When I previously worked in engineering at Research In Motion (RIM), now known as BlackBerry, I came to appreciate the importance of IP. After each design meeting, teams would mine all new ideas as candidates for patents. RIM’s portfolio eventually grew to several tens of thousands of them. Many of the firm’s biggest innovations that we take for granted today, such as using a smartphone with a display and keyboard, as well as many messaging, security and user interface features, were codified in valuable patents. These allowed the makers of the BlackBerry to pioneer the smartphone market and dominate it for a long time.

On the flip side, it cost RIM over half a billion dollars to settle one patent infringement dispute that suddenly threatened its entire business. Clearly, the impact of patents can be profound. And they can affect tiny start-ups as much as tech giants. In my later post-doctoral collaboration with a financial technology start-up, my research contributed to a patent application. The start-up’s ability to raise capital and grow was definitely aided by possessing patents to showcase to potential investors.

The Cryptoworks21 lecture series on IP explains the various kinds of IP, including patents, trademarks, designs, and copyrights, and how each have their own rules on how they are prepared and used. Many kinds of inventions are eligible for protection, ranging from theoretical methods, to physical processes, to computer hardware and software, to product and tool designs. All these forms of IP are discussed in an easy-to-understand manner so that we can learn to identify them. The talks are of interest to anyone in the cryptography, cybersecurity, and quantum computing community. Quantum-related patents are an especially hot and emerging area where contributions are desired.

The world of IP is constantly changing to adapt to evolving technology needs; the practitioners from Gowling WLG provide an insightful look into the state of IP today. They provide a solid introduction to the basics of IP in a way that is relevant to our academic community. They navigate us through the potential minefields of IP agreements that often play a part in today’s research projects. They explain what kind of innovation can currently be protected and what cannot, and provide examples of legal decisions that have recently changed the course of law. They provide practical advice on how to document our ideas and take the right steps to protect them, respect confidentiality agreements, and handle possible disputes. They even provide guidance on a good strategy for managing IP, and discuss options for licensing and commercialization for those who are ready to take the next steps.

At Waterloo, we as the inventors of IP through our research efforts will usually retain full ownership of it. This is a very special and unique advantage. We can and should take steps to protect our world-class innovation where it makes sense. At the same time, we are still able to disseminate our contributions through academic publication. Many of the technologies and products that we use every day can consist of tens or even hundreds of inventions that came out of research labs. If measures had not been taken to protect this IP, these innovations will likely never have seen the light of day.

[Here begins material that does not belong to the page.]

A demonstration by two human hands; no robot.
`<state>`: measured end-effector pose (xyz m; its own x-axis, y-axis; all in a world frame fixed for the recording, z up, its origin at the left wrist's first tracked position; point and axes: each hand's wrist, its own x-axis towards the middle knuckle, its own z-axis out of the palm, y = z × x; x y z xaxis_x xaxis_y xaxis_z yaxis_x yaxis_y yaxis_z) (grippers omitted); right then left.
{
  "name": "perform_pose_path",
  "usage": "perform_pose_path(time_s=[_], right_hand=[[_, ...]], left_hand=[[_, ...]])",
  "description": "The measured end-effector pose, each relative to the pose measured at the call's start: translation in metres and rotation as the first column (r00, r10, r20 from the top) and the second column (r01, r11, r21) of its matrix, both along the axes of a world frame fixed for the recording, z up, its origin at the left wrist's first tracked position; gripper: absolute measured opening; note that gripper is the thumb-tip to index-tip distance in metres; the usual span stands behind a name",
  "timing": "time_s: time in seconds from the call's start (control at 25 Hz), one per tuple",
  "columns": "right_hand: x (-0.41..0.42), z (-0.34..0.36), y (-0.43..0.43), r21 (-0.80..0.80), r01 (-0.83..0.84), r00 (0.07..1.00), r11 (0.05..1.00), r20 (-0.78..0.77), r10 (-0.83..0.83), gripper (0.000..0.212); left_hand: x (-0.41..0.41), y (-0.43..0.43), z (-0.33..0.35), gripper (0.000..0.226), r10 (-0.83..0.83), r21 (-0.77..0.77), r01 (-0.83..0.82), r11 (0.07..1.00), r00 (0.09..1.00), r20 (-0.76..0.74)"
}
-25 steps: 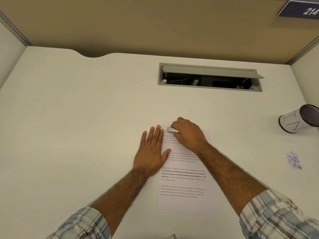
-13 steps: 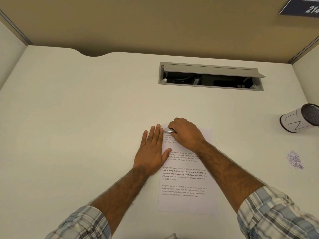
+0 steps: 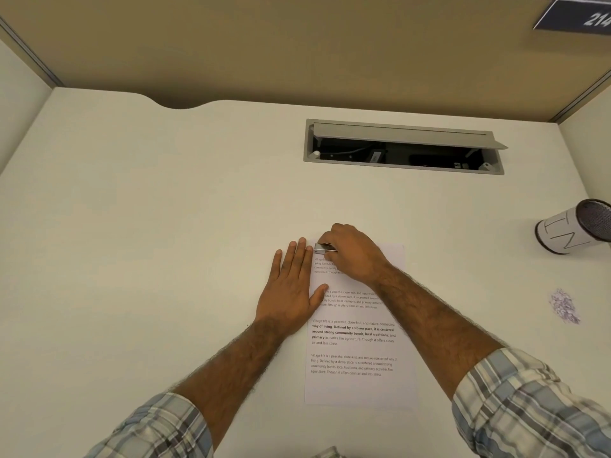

Of course, not every idea that is conceived has the same merit or carries the same purpose. Not every idea necessarily needs to be patented. As researchers, we ultimately want to create the best tools and techniques so that society can adopt them and benefit from them, and there are different paths to accomplish this. The IP lectures create awareness, understanding, and make us more informed to make our own decisions about whether it makes sense to pursue a patent or other form of protection in each case. We become better equipped to consider various factors such as relevance, novelty, impact, strategy on future use, and the cost of the patenting process.

All lecture sessions are interactive and engaging, and there are good debates on different issues and practical matters. I highly recommend this Cryptoworks21 series to anyone working anywhere along the spectrum from theoretical foundations to applications.